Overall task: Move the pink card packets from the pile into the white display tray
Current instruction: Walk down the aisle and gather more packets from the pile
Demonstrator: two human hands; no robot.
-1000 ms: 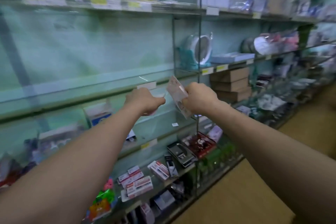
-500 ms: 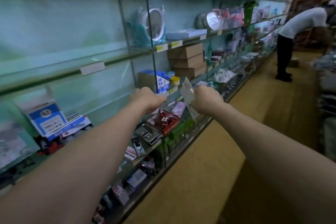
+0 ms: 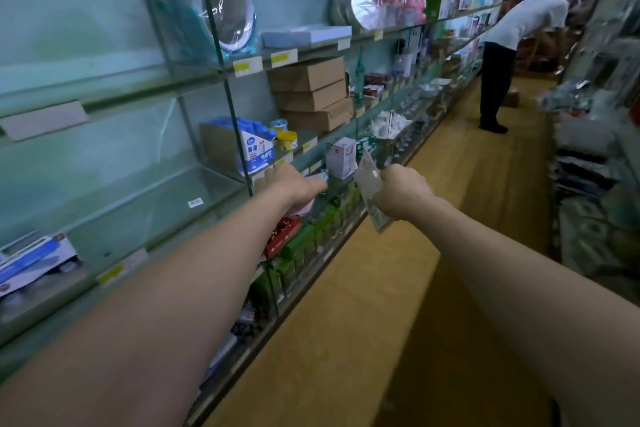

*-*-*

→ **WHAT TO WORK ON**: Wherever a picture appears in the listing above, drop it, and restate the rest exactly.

→ **EXPECTED ANSWER**:
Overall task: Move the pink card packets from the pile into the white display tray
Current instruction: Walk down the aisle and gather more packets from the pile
Demonstrator: two human hands; no robot.
-1000 ms: 
-500 ms: 
+0 ms: 

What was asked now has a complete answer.